Ukraine-Russie: les émissaires de Trump à Moscou, Kiev visée par des frappes sur ses aéroports
Les émissaires de Donald Trump, Jared Kushner et Steve Witkoff, sont arrivés samedi à Moscou porteurs d’une proposition pour mettre fin à la guerre en Ukraine, alors que Kiev a essuyé dans la nuit des frappes russes sur ses deux aéroports, à la veille de leur visite prévue dans la capitale ukrainienne.
Une mission de médiation qui se poursuit vers Kiev
Les émissaires de Donald Trump, Jared Kushner et Steve Witkoff, sont arrivés samedi à Moscou, porteurs selon le président américain d’une proposition pour mettre fin à la guerre en Ukraine, dont l’issue semble toujours aussi lointaine. Pour la première fois depuis le début de leur travail de médiateur dans ce conflit, MM. Kushner et Witkoff doivent ensuite se rendre à Kiev. Ils sont arrivés peu avant 13H00 à l’aéroport moscovite de Vnoukovo, où ils ont été accueillis par l’émissaire russe pour les questions économiques, Kirill Dmitriev, selon les agences de presse russes TASS et Ria Novosti.
Une proposition dont le contenu reste flou
Depuis son retour à la Maison Blanche début 2025, Donald Trump a amorcé plusieurs cycles de pourparlers pour tenter de trouver une issue au conflit, le plus meurtrier en Europe depuis la Deuxième Guerre mondiale, sans qu’aucune avancée tangible n’ait été enregistrée jusqu’à présent. Le dirigeant américain n’a pas précisé si la proposition dont ses émissaires sont porteurs impliquait une cession de territoire de la part de l’Ukraine, comme il l’avait laissé entendre auparavant, se contentant de déclarer : « Nous avons une idée pour la paix. » Il a par ailleurs attribué la guerre, déclenchée par l’offensive russe à grande échelle de février 2022, à un « problème de personnalité » entre MM. Zelensky et Poutine.
Des frappes sur les aéroports de Kiev à la veille d’une visite exceptionnelle
Selon Volodymyr Zelensky, il est envisagé que MM. Kushner et Witkoff se rendent à Kiev en avion, ce qui serait exceptionnel puisque l’espace aérien et les aéroports ukrainiens sont fermés depuis le début de l’invasion russe. Mais des bombardements russes « démonstratifs » ont touché dans la nuit les deux aéroports de la capitale ukrainienne, a dénoncé le président ukrainien, sans préciser l’ampleur des dégâts. « Il est clair que ces frappes russes sur les aéroports constituent une réaction aux discussions et aux préparatifs concernant l’éventualité d’un déplacement de la partie américaine en Ukraine par voie aérienne », a-t-il déploré.

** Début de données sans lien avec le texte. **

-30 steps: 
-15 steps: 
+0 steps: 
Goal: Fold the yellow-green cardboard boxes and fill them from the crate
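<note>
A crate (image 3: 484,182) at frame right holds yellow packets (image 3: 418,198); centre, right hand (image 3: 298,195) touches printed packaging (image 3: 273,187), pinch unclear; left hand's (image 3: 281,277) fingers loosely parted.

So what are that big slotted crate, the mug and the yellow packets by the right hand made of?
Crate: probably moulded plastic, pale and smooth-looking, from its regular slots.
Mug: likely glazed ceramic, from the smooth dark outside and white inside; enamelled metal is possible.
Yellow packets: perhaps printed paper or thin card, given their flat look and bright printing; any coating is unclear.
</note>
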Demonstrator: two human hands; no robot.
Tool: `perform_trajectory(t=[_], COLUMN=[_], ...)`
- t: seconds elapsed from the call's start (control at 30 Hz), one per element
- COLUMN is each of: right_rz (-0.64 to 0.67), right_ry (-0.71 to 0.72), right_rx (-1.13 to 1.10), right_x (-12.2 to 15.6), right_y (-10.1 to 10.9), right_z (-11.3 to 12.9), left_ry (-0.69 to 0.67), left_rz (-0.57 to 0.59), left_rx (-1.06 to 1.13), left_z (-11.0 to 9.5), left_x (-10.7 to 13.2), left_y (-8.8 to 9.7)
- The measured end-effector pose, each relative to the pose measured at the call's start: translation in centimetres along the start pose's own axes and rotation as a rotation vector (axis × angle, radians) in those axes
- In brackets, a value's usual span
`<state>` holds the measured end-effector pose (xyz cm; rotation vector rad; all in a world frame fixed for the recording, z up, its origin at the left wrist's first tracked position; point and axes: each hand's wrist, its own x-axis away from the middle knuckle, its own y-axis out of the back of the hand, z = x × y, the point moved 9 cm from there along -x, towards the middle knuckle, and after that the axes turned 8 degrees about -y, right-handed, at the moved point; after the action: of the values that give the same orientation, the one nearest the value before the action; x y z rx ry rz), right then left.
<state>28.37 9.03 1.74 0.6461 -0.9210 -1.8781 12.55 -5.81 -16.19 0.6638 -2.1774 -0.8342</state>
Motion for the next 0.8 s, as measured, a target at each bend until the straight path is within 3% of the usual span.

Un appel au cessez-le-feu resté sans réponse
Volodymyr Zelensky a proposé vendredi soir de respecter un cessez-le-feu avec la Russie pendant la tournée des émissaires américains, une proposition à laquelle Moscou n’a pour l’instant pas répondu. Aux premières heures de samedi, une attaque russe contre la ville de Kamianske, dans le centre-est de l’Ukraine, a fait au moins cinq morts et cinq blessés, selon les autorités régionales.
Une attaque de drone visant le siège du renseignement ukrainien
Vendredi, une spectaculaire attaque de drone russe a visé en plein centre historique de Kiev le siège des services de sécurité ukrainiens (SBU), blessant quinze personnes selon l’administration militaire de la capitale. « Le drone visait directement le bureau du chef du service de sécurité », Oleksandre Poklad, a affirmé le président ukrainien, précisant s’être entretenu avec ce dernier et l’avoir chargé d’« apporter une réponse appropriée et tangible » à l’attaque. M. Poklad ne se trouvait pas dans son bureau au moment de la frappe, selon une source proche du dossier.
Une escalade des frappes des deux côtés
Moscou a multiplié ces dernières semaines ses frappes de drones et de missiles de jour comme de nuit sur Kiev et d’autres villes ukrainiennes. De son côté, l’armée ukrainienne a intensifié cet été ses bombardements en Russie, parfois loin du front, ciblant selon elle des infrastructures logistiques, militaires et énergétiques. Zelensky a prévenu cette semaine que l’espace aérien russe était désormais dangereux en raison des drones ukrainiens, un avertissement que Vladimir Poutine a qualifié de « terroriste ».